Hmm, actually your patch *does* cover the starve Rx scenarios. One
downside, which is related to the fact that the AF_XDP ZC ndo doens't
state if there actually is a socket that needs Rx (we'll just enable
Rx zero unconditionally), is that the driver will try to allocate
buffers from the fill ring even if the are no sockets with Rx
queues. In this case, the fill ring probably never be filled from
userland. :-) But fixing that would go in to another patch IMO!

I think we can leave the NAPI discussion a side for now. Currently,
the SPSC queue setup require a single NAPI context. Let's relax that
later (if ever). (Or did I misunderstand your points?)


Cheers,
Björn


> Thanks: Magnus
>
> > Putting the kick in ixgbe_xdp_setup() seems a tiny bit random to me,
> > but perhaps I'm not seeing the rationale clearly.
> _______________________________________________
> Intel-wired-lan mailing list
> Intel-wired-lan@osuosl.org
> https://lists.osuosl.org/mailman/listinfo/intel-wired-lan
Magnus Karlsson Jan. 30, 2019, 2:25 p.m. | #3
On Wed, Jan 30, 2019 at 3:16 PM Björn Töpel <bjorn.topel@gmail.com> wrote:
>
> Den ons 30 jan. 2019 kl 10:35 skrev Magnus Karlsson <magnus.karlsson@gmail.com>:
> >
> > On Tue, Jan 29, 2019 at 8:15 PM Jakub Kicinski
> > <jakub.kicinski@netronome.com> wrote:
> [...]
> > >
> > > I may not understand the problem fully, but isn't it kind of normal
> > > that if you create a ring empty you'll never receive packets?  And it
> > > should be reasonably easy to catch while writing an app from scratch
> > > (i.e. it behaves deterministically).
> >
> > Agree that this should be the normal behavior for a NIC. The question
> > is how to get out of this situation.There are two options: punt this
> > to the application writer or fix this in the driver.
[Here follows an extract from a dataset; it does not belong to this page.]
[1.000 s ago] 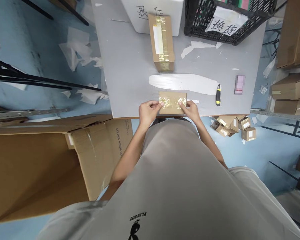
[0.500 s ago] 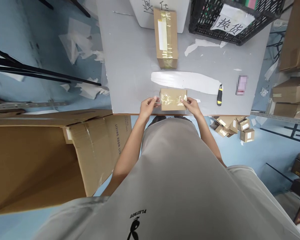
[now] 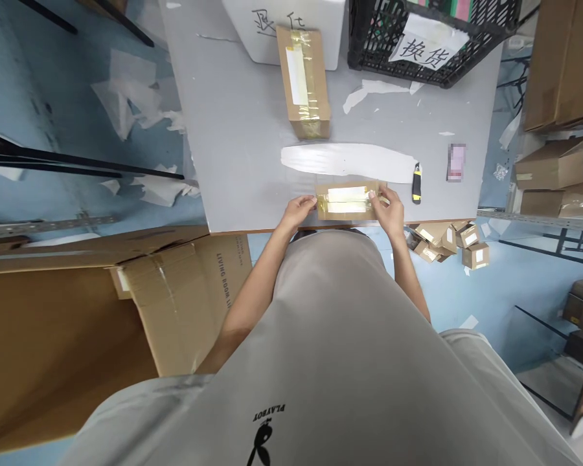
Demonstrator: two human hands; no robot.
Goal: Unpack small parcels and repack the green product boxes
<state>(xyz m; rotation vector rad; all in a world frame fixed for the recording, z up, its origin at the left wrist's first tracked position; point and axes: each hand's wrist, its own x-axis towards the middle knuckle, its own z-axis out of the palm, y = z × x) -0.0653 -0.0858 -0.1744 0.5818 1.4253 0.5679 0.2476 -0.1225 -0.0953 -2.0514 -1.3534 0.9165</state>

I chose to fix
> > the driver since this removes complexity in the application.
> >
>
> Magnus' fix addresses a race/timing issue. At zero-copy initialization
> point, if the fill ring was empty, the driver (both i40e and ixgbe)
> would stop retrying to "allocate" zero-copy frames from the fill
> ring. So, frames would never be received, even if the fill ring was
> filled at a later point.
>
> If the driver runs-dry in terms of Rx buffer if one or more frames has
> been received, the driver will retry polling the fill-ring. However at
> initialization point, if the fill-ring was empty, the driver would
> just give up and never retry.
>
> As Magnus stated, there is no "notify the kernel that the items has
> appeared in the fill ring" (other than a HW mechanism where the tail
> pointer is a door bell) on the Rx side, so for the Intel drivers it's
> up to the driver to solve this.
>
> > > Plus user space can already do the kick manually: create the ring empty,
> > > attach prog, put packets on the ring, and kick xmit - that would work,
> > > no?
> >
> > Unfortunately there is no way such a kick could be guaranteed to work
> > since it only guarantees to wake up Tx. If the Rx is in another NAPI
> > context, then this will not work. On i40e and ixgbe, the Rx and Tx
> > processing is in the same NAPI so this would indeed work. But can I
> > guarantee that this is true for all current and future NICs?
> > Personally I would like to have Tx in a separate NAPI as I could get
> > better performance that way, at least in the i40e driver. You also do
> > not need to have any Tx at all in your socket, as it could be Rx only.
> > These arguments are why I went with the approach to fix this in the
> > driver, instead of a hard-to-explain extra step in the application
> > that might or might not work depending on your driver.
> >
> > I believe the crux of the problem is that we need to tell the driver
> > to take buffers from the fill ring then put references to them in the
> > HW Rx ring so that packets can be received from the wire. In this
> > patch I went for installing an XDP program and calling bind() as "the"
> > two places. But there could be a scenario where I do bind then install
> > the XDP program and after that populate my fill queue and not call any
> > other syscall ever! This would not be covered by this patch :-(.
> >
> > So you might be correct that the only way to fix this is from the
> > application. But how to do it in a simple and elegant way? I do not
> > think sendto() is the right answer, but what about poll()? Can we wire
> > that up to kick Rx through the busy poll mechanism? I would like the
> > solution to be simple and not complicate things for the user, if
> > possible. Another idea would be to use a timer in the driver to
> > periodically check the fill queue in the case it is empty. This would
> > be easy for application writers but add complexity for people
> > implementing AF_XDP ZC support in their drivers. Any ideas? What do
> > you prefer?
> >
>
> Hmm, actually your patch *does* cover the starve Rx scenarios. One
> downside, which is related to the fact that the AF_XDP ZC ndo doens't
> state if there actually is a socket that needs Rx (we'll just enable
> Rx zero unconditionally), is that the driver will try to allocate
> buffers from the fill ring even if the are no sockets with Rx
> queues. In this case, the fill ring probably never be filled from
> userland. :-) But fixing that would go in to another patch IMO!
>
> I think we can leave the NAPI discussion a side for now. Currently,
> the SPSC queue setup require a single NAPI context. Let's relax that
> later (if ever). (Or did I misunderstand your points?)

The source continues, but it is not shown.